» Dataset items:
Content starts

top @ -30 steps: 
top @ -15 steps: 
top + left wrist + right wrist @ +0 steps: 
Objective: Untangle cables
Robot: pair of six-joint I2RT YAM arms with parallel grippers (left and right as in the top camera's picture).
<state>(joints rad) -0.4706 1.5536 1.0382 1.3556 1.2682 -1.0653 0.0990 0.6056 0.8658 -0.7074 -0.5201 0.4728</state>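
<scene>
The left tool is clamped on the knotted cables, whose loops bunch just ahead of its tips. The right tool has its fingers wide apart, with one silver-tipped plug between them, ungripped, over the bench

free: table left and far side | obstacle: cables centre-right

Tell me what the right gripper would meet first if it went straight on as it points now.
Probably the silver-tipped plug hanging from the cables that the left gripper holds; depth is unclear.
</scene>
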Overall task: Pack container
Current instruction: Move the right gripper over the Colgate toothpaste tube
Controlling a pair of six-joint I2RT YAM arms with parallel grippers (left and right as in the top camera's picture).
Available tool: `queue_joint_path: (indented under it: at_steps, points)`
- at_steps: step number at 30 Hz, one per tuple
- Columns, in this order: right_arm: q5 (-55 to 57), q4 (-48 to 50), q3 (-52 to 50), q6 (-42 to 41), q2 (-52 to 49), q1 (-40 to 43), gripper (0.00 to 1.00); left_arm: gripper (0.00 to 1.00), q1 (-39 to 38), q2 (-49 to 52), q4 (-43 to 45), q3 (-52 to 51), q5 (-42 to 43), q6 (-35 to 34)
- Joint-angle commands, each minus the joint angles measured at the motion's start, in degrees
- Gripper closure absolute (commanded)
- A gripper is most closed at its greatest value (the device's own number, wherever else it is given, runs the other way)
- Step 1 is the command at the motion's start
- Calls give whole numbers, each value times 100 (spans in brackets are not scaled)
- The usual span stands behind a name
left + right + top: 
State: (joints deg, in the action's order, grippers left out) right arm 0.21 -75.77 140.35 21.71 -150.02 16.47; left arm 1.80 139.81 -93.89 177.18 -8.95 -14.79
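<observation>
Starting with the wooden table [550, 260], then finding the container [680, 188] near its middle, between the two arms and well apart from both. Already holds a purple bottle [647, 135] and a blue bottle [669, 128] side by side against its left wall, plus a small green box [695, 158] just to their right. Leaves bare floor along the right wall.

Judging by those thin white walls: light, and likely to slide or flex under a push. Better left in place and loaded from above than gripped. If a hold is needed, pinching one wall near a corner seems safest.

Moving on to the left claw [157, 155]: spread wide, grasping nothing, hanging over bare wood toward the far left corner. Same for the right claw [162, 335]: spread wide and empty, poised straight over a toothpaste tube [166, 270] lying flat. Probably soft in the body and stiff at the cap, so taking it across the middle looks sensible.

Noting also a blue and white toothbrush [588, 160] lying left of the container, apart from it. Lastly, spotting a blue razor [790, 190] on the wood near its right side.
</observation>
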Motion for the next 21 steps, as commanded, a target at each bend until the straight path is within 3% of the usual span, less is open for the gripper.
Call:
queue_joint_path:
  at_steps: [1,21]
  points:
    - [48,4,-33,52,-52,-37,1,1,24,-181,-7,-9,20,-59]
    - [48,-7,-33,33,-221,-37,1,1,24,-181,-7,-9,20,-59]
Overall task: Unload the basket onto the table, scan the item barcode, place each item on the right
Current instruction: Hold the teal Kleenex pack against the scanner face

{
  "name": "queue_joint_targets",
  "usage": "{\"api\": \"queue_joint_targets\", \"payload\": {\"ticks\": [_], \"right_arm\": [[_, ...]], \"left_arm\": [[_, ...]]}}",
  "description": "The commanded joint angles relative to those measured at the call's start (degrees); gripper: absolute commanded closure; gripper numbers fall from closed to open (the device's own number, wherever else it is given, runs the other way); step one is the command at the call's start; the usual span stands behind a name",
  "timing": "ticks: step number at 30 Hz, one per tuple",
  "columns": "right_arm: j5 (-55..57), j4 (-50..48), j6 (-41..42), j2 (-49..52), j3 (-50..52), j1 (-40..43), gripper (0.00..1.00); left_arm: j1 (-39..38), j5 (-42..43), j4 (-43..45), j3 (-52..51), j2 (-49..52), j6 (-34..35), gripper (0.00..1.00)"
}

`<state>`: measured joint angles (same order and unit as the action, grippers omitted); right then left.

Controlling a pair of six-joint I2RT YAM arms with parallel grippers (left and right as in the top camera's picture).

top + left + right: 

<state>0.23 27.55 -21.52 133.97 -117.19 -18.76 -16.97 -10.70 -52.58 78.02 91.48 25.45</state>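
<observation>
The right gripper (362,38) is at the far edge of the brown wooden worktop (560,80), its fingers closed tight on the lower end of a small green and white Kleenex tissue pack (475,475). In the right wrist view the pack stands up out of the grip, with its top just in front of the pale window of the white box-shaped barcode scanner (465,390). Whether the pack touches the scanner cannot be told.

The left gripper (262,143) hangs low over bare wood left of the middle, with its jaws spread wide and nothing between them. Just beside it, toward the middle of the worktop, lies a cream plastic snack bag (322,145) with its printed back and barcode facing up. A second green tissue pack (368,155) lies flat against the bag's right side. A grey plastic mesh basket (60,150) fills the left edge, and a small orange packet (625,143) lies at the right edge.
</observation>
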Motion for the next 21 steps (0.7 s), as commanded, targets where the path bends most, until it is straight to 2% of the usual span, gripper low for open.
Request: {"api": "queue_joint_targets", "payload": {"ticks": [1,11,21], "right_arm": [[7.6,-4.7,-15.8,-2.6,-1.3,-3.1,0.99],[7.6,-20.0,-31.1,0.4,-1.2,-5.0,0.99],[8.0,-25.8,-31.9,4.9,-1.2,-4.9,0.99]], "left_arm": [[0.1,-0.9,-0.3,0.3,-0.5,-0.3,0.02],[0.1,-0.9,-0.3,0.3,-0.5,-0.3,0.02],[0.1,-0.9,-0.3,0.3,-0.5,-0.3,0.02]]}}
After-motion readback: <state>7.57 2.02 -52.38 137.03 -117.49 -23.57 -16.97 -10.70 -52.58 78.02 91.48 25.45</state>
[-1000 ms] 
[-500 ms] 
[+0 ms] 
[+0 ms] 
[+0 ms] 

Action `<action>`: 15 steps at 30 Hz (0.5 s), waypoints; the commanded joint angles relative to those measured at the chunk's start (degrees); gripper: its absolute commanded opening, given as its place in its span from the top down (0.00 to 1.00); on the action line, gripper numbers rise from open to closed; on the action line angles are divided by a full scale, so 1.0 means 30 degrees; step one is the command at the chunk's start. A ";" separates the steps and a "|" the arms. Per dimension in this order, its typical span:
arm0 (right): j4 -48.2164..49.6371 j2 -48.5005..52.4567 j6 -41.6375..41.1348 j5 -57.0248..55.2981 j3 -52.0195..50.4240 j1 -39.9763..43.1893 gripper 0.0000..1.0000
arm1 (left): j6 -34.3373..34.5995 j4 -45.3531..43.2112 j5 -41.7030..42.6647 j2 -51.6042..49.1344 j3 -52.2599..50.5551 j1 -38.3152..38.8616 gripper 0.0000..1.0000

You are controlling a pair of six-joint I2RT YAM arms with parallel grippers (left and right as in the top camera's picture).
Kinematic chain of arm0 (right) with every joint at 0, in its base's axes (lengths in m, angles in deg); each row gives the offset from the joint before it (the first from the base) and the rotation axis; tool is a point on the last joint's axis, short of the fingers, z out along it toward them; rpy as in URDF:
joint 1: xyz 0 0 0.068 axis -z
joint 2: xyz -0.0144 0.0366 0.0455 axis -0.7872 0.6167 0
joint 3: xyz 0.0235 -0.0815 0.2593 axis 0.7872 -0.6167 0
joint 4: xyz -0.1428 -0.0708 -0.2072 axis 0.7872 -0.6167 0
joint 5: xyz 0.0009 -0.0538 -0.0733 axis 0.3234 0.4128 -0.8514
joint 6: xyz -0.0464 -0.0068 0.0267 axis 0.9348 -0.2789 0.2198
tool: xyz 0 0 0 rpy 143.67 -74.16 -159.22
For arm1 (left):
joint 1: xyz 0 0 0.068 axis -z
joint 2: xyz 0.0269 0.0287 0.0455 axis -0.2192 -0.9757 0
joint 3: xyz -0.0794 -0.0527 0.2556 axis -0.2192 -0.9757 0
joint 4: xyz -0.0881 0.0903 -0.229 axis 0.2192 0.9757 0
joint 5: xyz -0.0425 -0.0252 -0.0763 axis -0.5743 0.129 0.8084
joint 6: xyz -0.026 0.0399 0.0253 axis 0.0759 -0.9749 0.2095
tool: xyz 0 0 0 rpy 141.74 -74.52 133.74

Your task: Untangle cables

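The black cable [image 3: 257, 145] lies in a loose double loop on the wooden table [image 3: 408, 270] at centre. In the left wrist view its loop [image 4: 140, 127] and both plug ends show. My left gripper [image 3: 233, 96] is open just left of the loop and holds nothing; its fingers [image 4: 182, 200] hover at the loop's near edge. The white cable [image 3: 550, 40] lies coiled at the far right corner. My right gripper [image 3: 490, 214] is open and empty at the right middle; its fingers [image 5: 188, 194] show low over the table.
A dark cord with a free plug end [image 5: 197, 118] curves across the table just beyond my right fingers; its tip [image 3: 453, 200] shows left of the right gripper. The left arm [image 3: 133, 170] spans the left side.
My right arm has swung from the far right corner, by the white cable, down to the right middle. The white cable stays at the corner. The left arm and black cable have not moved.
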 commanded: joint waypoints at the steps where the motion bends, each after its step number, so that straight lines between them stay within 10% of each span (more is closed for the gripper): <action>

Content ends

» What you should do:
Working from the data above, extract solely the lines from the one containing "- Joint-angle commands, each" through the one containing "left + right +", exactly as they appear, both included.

» Your solution:
- Joint-angle commands, each minus the joint angles measured at the motion's start, in degrees
- Gripper closure absolute (commanded)
- A gripper is most closed at its greatest value (the device's own number, wherever else it is given, runs the other way)
- Step 1 is the command at the motion's start
- Calls give whole numbers, each value times 100 (spans in brackets are not scaled)
- The usual span stands behind a name
left + right + top: 

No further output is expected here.